- _Work request_
Everything from the line holding "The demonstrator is" through the last line of the listing needs to be repeated exactly, with no other lines.

- _Supplied information_
*** Begin section ***

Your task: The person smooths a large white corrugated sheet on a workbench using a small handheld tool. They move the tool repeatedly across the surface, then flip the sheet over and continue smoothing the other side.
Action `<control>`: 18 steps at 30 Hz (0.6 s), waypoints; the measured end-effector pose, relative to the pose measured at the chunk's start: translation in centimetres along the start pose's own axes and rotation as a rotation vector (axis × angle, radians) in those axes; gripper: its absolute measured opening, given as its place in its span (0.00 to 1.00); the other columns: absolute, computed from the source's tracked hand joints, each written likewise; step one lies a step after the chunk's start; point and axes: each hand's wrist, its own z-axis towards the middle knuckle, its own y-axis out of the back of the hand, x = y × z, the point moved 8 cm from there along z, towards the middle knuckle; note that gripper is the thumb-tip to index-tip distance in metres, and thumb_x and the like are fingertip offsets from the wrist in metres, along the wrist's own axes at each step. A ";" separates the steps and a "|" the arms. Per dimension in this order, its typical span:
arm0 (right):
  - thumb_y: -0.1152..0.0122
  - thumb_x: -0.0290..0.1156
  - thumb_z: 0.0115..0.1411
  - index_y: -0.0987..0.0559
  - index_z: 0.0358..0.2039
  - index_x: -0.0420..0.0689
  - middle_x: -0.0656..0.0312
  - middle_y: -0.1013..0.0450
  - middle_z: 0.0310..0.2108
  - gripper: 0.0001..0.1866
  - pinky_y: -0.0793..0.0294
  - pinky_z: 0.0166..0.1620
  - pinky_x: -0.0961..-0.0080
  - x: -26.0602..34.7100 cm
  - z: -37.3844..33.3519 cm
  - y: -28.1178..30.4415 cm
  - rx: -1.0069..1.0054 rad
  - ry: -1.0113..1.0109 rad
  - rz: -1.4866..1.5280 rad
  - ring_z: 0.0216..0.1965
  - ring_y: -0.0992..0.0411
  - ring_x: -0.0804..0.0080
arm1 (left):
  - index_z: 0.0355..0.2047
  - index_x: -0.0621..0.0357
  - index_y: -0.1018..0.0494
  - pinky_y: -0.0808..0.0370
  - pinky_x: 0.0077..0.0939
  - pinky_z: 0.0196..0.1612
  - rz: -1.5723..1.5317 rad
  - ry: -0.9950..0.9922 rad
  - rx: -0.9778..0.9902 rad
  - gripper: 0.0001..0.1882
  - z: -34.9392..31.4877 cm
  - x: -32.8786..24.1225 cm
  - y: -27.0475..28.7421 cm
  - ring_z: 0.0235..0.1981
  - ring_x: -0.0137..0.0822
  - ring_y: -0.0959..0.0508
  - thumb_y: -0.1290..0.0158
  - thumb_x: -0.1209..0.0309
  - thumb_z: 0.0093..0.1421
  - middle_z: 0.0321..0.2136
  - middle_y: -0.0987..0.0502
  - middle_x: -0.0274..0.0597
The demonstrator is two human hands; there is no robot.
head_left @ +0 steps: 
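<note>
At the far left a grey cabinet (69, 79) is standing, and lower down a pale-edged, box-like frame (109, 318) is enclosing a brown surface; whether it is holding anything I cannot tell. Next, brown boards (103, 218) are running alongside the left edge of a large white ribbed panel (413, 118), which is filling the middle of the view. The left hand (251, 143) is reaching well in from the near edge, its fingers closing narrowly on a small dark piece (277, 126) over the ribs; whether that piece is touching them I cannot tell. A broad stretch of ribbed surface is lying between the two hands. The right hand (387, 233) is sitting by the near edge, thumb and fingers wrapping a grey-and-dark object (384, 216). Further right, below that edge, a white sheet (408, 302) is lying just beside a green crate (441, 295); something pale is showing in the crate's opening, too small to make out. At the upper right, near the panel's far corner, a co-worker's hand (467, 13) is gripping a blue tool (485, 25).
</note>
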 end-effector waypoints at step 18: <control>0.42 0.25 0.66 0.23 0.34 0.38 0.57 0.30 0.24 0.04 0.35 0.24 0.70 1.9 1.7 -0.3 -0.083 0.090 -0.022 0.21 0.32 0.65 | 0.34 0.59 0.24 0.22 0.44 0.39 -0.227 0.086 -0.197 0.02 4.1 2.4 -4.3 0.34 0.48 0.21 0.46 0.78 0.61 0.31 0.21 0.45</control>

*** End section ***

- _Written answer_
The demonstrator is two human hands; there is no robot.
head_left @ +0 steps: 
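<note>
At the far left a grey cabinet (69, 79) is standing, and lower down a pale-edged, box-like frame (109, 318) is enclosing a brown surface; whether it is holding anything I cannot tell. Next, brown boards (103, 218) are running alongside the left edge of a large white ribbed panel (413, 118), which is filling the middle of the view. The left hand (251, 143) is reaching well in from the near edge, its fingers closing narrowly on a small dark piece (277, 126) over the ribs; whether that piece is touching them I cannot tell. A broad stretch of ribbed surface is lying between the two hands. The right hand (387, 233) is sitting by the near edge, thumb and fingers wrapping a grey-and-dark object (384, 216). Further right, below that edge, a white sheet (408, 302) is lying just beside a green crate (441, 295); something pale is showing in the crate's opening, too small to make out. At the upper right, near the panel's far corner, a co-worker's hand (467, 13) is gripping a blue tool (485, 25).
</note>
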 end-effector waypoints at step 18: <control>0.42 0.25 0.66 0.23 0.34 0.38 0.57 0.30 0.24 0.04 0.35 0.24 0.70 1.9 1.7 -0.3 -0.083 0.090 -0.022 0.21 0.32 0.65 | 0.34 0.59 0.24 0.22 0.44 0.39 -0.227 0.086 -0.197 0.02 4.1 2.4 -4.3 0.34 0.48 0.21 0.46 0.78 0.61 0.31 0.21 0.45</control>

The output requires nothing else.